Recently, the already infamous Log4J vulnerability was discovered. According to the Cybersecurity & Infrastructure Security Agency (CISA), Log4J is a remote code execution (RCE) of the Apache Software Foundation’s Log4J library.
“Apache’s Log4j software library, versions 2.0-beta9 to 2.14.1, known as "Log4Shell." Log4j is very broadly used in a variety of consumer and enterprise services, websites, and applications—as well as in operational technology products—to log security and performance information. An unauthenticated remote actor could exploit this vulnerability to take control of an affected system.” – CISA
In addition to the NVD, CISA also manages an up to date catalog of known exploited vulnerabilities. Be well aware, however, that hackers, too, have access to such lists. As a result, organizations that don’t routinely scan for exposures and install the upgrades and patches should not be surprised to find themselves in the crosshairs of the next attack.
As for President Biden’s 2021 Executive Order, the directive includes a requirement for software vendors contracting with the federal government to provide a “software bill of materials” (SBOMs) for the first time. Essentially, SBOMs are written records of the “ingredients” comprising a software product, open source and proprietary code. They include anything that went into, or affects, the software code – everything from who contributed to the code, what security tools were used, and known vulnerabilities, to the types of enterprise software it will support, and more.
Technically, the SBOM is a hierarchical and machine-readable inventory of all open source and third-party components present in a codebase. But the main goal of the SBOM is to try and ensure that components (physical and/or digital) are trustworthy (uncompromised) and come from vetted suppliers.
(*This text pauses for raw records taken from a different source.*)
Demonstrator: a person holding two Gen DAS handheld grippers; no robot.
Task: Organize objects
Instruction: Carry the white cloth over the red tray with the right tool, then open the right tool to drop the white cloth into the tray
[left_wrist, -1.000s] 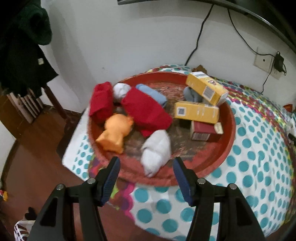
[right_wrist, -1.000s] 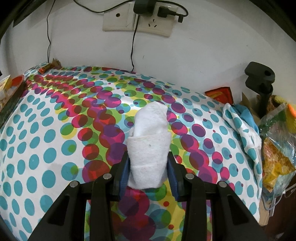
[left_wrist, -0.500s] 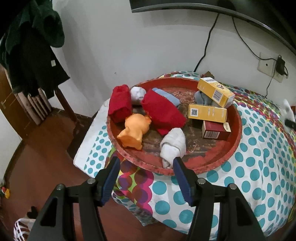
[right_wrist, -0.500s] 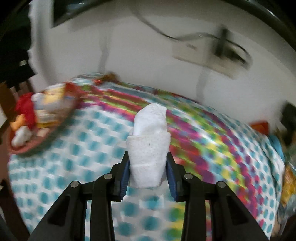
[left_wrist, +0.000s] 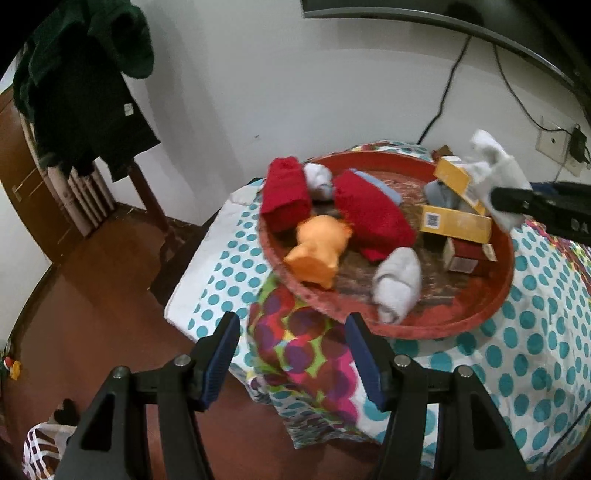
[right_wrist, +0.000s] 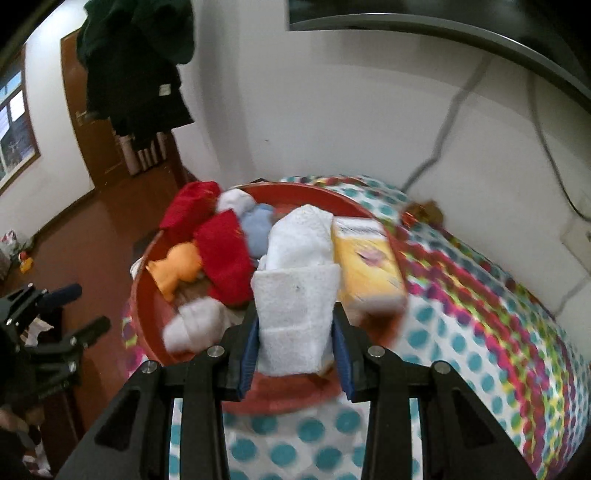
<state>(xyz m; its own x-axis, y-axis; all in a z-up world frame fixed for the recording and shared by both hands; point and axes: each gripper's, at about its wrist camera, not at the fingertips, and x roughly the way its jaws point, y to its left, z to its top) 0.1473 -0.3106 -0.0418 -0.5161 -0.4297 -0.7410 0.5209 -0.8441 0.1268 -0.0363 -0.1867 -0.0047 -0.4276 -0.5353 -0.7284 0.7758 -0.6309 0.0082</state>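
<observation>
My right gripper (right_wrist: 295, 354) is shut on a rolled white sock (right_wrist: 295, 295) and holds it in the air above the near rim of the round red tray (right_wrist: 147, 317). The sock (left_wrist: 495, 173) also shows in the left wrist view, over the tray's right side. The tray (left_wrist: 443, 328) holds red rolls (left_wrist: 373, 218), an orange toy (left_wrist: 317, 247), a white sock roll (left_wrist: 395, 284) and yellow boxes (left_wrist: 458, 221). My left gripper (left_wrist: 291, 354) is open and empty, off the table's corner in front of the tray.
The table carries a dotted cloth (left_wrist: 517, 369) and stands against a white wall with cables and a socket (left_wrist: 550, 140). Dark clothes (left_wrist: 85, 81) hang at the left over a wooden floor (left_wrist: 92, 295). A small red box (left_wrist: 469, 254) lies in the tray.
My right gripper has swung left with the white sock, from over the table's right part to over the tray. My left gripper has drawn back and to the left of the tray.
</observation>
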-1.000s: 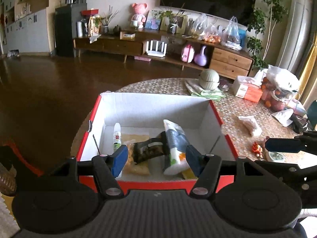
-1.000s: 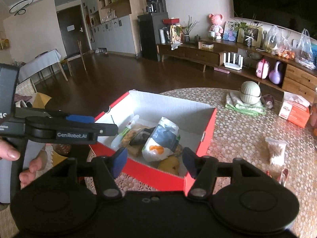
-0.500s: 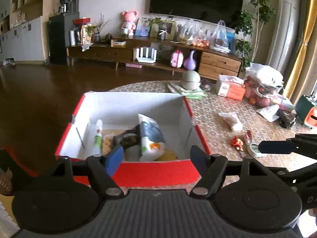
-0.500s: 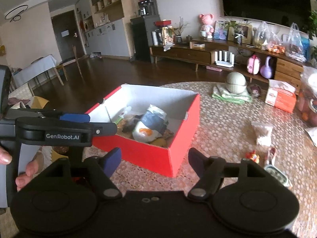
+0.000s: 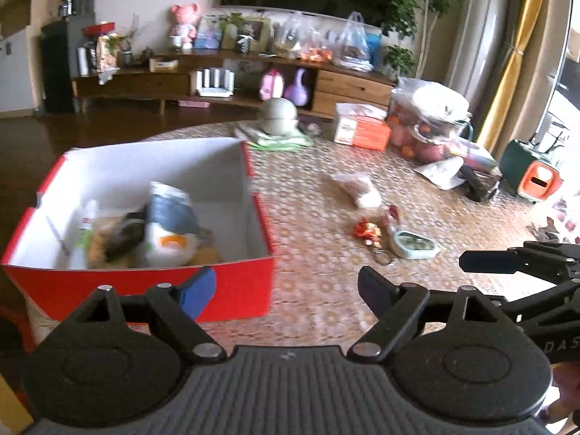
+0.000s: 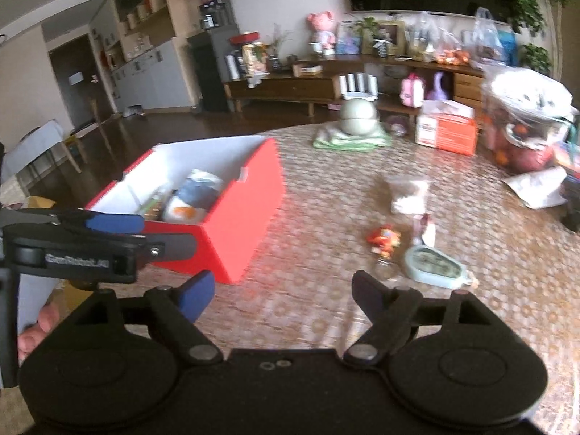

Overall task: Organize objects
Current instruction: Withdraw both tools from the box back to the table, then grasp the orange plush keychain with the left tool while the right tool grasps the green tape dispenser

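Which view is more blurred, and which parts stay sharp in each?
Both views are smeared: the red box and keychain look soft in the left wrist view, the tablecloth in the right wrist view; each gripper's own fingers stay sharp.

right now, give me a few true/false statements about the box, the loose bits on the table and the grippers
1. The red box holds several items. True.
2. The left gripper is shut on a snack bag. False: it is open and holds nothing.
3. The small red toy lies on the table, outside the box. True.
4. The right gripper is open. True.
5. The light blue case is inside the box. False: it lies on the table beside the red toy.
6. The orange carton sits inside the box. False: it stands on the table's far side.
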Action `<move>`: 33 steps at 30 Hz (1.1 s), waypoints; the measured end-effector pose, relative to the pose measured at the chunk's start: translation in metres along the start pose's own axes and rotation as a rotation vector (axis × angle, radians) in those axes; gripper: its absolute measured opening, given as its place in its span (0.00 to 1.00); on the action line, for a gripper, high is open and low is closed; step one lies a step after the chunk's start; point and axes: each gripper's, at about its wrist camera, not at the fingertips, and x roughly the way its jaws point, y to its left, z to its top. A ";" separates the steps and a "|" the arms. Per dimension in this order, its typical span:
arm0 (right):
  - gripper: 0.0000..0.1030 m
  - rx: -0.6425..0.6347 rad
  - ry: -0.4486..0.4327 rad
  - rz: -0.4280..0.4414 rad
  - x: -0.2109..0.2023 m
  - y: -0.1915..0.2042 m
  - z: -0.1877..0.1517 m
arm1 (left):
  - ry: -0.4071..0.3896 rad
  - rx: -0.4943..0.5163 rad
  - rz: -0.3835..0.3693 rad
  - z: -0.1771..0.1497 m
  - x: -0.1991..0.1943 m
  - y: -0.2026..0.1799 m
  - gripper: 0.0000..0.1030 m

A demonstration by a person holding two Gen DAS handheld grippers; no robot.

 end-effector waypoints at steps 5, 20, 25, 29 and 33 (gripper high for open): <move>0.80 0.017 0.006 -0.038 -0.001 -0.030 -0.006 | -0.011 -0.001 -0.019 0.003 0.019 -0.023 0.99; 0.80 -0.015 0.077 -0.113 0.028 -0.101 -0.014 | 0.076 0.091 0.004 0.025 0.114 -0.078 1.00; 0.80 -0.047 0.117 -0.110 0.047 -0.121 -0.015 | 0.108 0.121 0.013 0.028 0.149 -0.089 1.00; 0.79 -0.081 0.144 -0.117 0.065 -0.133 -0.015 | 0.143 0.133 0.016 0.031 0.178 -0.094 0.99; 0.79 -0.117 0.165 -0.119 0.084 -0.142 -0.013 | 0.164 0.138 0.028 0.033 0.203 -0.098 1.00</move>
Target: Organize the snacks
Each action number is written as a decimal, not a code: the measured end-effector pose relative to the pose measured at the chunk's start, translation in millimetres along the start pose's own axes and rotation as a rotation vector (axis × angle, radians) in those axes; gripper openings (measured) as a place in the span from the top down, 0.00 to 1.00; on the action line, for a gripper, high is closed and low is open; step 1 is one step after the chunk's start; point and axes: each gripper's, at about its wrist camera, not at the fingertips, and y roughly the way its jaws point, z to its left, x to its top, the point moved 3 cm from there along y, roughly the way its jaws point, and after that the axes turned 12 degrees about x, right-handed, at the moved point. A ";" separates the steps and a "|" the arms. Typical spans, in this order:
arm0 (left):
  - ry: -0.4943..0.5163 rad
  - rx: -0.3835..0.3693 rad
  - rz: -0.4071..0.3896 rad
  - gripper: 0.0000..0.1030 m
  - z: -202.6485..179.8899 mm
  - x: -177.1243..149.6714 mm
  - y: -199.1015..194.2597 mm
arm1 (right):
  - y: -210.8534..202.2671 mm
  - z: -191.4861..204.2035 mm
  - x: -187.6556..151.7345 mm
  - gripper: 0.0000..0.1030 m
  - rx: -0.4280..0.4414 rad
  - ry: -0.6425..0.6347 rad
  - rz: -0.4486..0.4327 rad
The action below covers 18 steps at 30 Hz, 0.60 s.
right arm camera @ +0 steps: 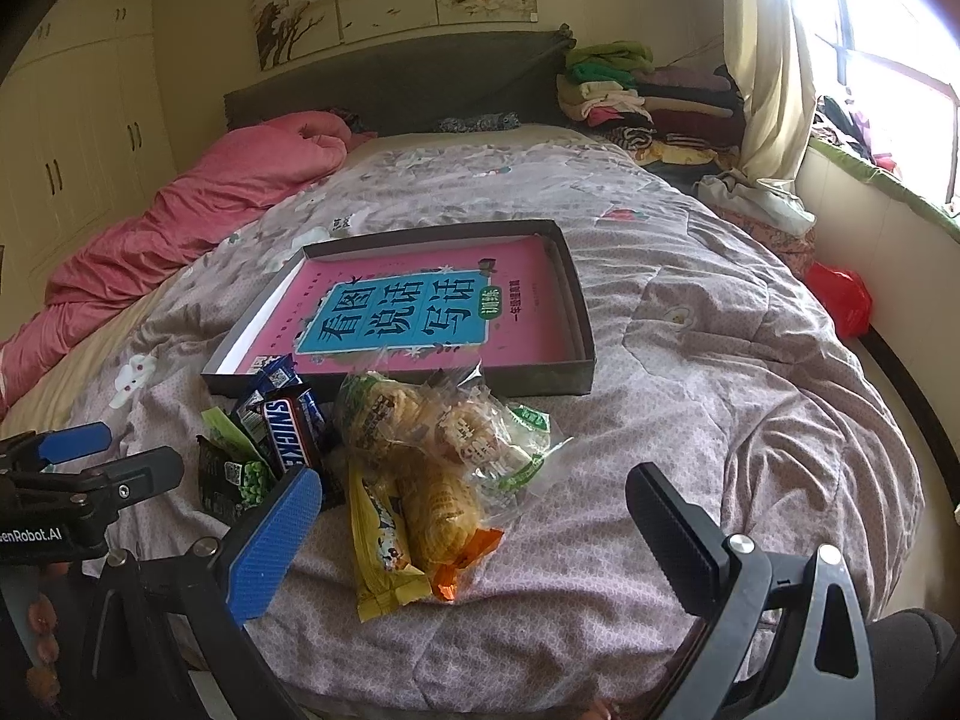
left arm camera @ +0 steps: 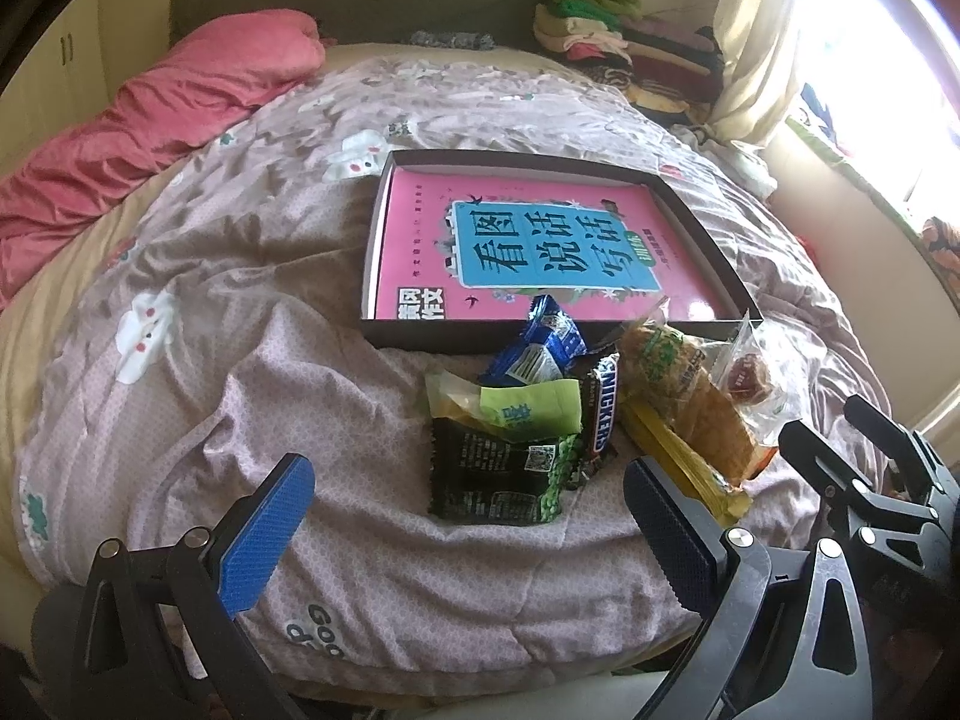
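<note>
Wrapped snacks (left arm camera: 540,414) lie heaped just before the shallow box (left arm camera: 384,228).

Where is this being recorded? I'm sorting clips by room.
A bedroom, most likely: the snacks and a shallow box lie on a bed with a quilt, a headboard behind and folded clothes piled beside it.

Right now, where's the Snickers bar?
In the snack pile before the box: Snickers bar lies between the green pea packet and the bread packet.

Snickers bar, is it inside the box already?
No, the Snickers bar lies on the blanket in the snack pile in front of the box, which holds only a pink book.
</note>
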 end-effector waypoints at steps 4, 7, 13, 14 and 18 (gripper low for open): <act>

The world is now well aware of the threat and impact of ransomware; companies are paying more attention and educating employees about precautions needed, implementing cyber security systems, encrypting data, improving backup and recovery of critical data and systems. Many are working more closely with cybersecurity advisory groups like CISA and NIST and even making greater use of insurance.
But equal vigor must be applied to the software supply chain. Data protection and resilience is key to recovering quicky from cyberattacks like ransomware. But diligence and vigilance of all aspects of software development, must also be applied. Rigorous testing through the lifecycle, robust governance and a zero-trust policy within the development processes, as well as the vigilant monitoring of external vulnerabilities, are critical steps that need to be taken to start tightening the software supply chain – and slowing down ransomware.